Mio zio Peppino, centralinista del giornale “Roma”, mi segnalò che il fotografo Michele Saggese cercava un apprendista. Avevo diciotto anni, la fotografia mi affascinava. Saggese, collaboratore di molti quotidiani e riviste, ebbe l’opportunità di trasferirsi in un piccolo locale nel palazzo dell’Angiporto Galleria dove c’erano il Mattino al primo piano e al quarto L’Unità. Nel laboratorio fotografico si entrava dallo stesso corridoio pensile che portava alla redazione de L’Unità. Che cominciai a frequentare per fornire le foto. Conobbi così Andrea Geremicca, da poco padre di Federico, Aldo De Jaco capocronista, Silvestro Amore, Giulio Formato, Franco De Arcangelis, Eleonora Puntillo e Lina Tamburrino arrivate poco dopo di me, gli amministrativi Gennaro Pinto e Salvatore Crasto, l’usciere custode tuttofare Antonio Paesano, e Mario Barà che ogni mattina all’alba con l’arrivo dei giornali in stazione, distribuiva i pacchi prima nelle edicole ferroviarie, poi ai treni della Vesuviana per le edicole della Penisola.
Breve fu la permanenza della piccola agenzia in quel palazzo: Saggese diventò insegnante, Andrea Geremicca mi chiese di rimanere perché a L’Unità serviva un fotografo sempre disponibile e pronto per operare in caso di manifestazioni, lotte sindacali, proteste per la casa ecc. Andrea, oltre che giornalista, era un infaticabile organizzatore della diffusione del giornale nelle fabbriche e nelle sezioni. Anche a me toccava di andare all’alba con i giornalisti, agli ingressi dell’Italsider e di altre industrie, per diffondere il giornale tra gli operai in entrata e in uscita. Con noi c’erano sempre gli “Amici de L’Unità” ovvero decine di volontari organizzati da Giovanni Fanelli e Mario De Simone, che spesso operavano anche nelle manifestazioni di altre città.
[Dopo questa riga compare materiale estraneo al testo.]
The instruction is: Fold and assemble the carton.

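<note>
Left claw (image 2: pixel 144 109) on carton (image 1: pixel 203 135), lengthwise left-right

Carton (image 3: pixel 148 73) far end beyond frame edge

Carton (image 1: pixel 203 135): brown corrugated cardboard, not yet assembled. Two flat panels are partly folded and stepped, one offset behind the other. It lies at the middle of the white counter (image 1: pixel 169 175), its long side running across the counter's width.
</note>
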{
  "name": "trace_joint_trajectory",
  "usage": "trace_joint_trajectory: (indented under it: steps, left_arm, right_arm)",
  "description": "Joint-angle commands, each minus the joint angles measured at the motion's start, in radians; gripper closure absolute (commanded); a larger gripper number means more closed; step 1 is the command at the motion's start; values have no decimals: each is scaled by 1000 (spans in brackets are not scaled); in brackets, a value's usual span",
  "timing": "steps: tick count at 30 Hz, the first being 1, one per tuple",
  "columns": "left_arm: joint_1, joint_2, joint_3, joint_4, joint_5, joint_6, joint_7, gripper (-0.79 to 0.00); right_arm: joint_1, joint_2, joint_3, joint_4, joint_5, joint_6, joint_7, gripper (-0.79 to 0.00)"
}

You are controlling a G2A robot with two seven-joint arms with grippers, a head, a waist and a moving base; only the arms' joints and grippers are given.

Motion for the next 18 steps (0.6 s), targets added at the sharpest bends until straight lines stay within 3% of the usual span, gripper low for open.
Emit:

Importante (e rischioso) era il mio ruolo durante le manifestazioni operaie, e non solo. Ricordo la violenta carica della Celere con camionette lanciate in velocità, lacrimogeni e manganellate sugli operai dei Cantieri Navali in corteo sul lungomare di Castellammare. Molti operai per sfuggire alle cariche, si buttarono a mare. Ero sui gradini all’ingresso di una palazzina, mi passò davanti una camionetta e il celerino prese la mira centrandomi col candelotto sulla spalla sinistra. Era un periodo di scontri quasi quotidiani. Un corteo di metalmeccanici che si dirigeva verso la prefettura venne caricato frontalmente in piazza Bovio. Con me c’era Benito Visca addetto alla cronaca sindacale. Proprio mentre fotografavo l’assalto degli agenti con i manganelli, un poliziotto mi scippò dalle mani la Rolleicord che Andrea Geremicca mi aveva affidato (all’epoca io non ne possedevo una). Fu l’avvocato e compagno Giuseppe D’Alessandro, attivissimo nelle cause che coinvolgevano cronisti, sindacalisti, operai, subito stilò la querela contro un “ignoto vestito di tutto punto come un celerino…”. La causa dopo anni fu archiviata, e la Rollei restituita, ovviamente senza pellicola. Franco De Arcangelis procurò per me una Yashica con un “cambio pubblicità”. In Tribunale mentre fotografavo l’arrivo di un imputato in manette fra due carabinieri, venni scaraventato a terra da una folla di donne urlanti che tentarono di strapparmi l’apparecchio fotografico. Lo salvai stringendolo fra le gambe. Il maresciallo Intorcia del drappello di PS del Tribunale mi sottrasse a quelle furie, portandomi nel suo ufficio, in salvo ma pieno di lividi e graffi. In Piazza Matteotti durante la manifestazione antifascista di studenti, ero sul piano rialzato davanti alla Posta Centrale, quando esplose una bomba-carta lanciata dai fascisti proprio in mezzo ai ragazzi (uno rimase a terra ferito). Mi riuscì di fotografare la nuvola bianca dell’esplosione, e poi lo studente ferito sul selciato. Andrea Geremicca, capocronista, si complimentò con queste parole: “meriteresti un premio, ma vale per tutte le altre volte che non lo hai meritato…”. La foto mi fu chiesta anche da L’Espresso (settimanale allora in formato di quotidiano) che la pubblicò enorme in prima pagina (unico cimelio conservato, scomparso purtroppo nelle periodiche pulizie di casa).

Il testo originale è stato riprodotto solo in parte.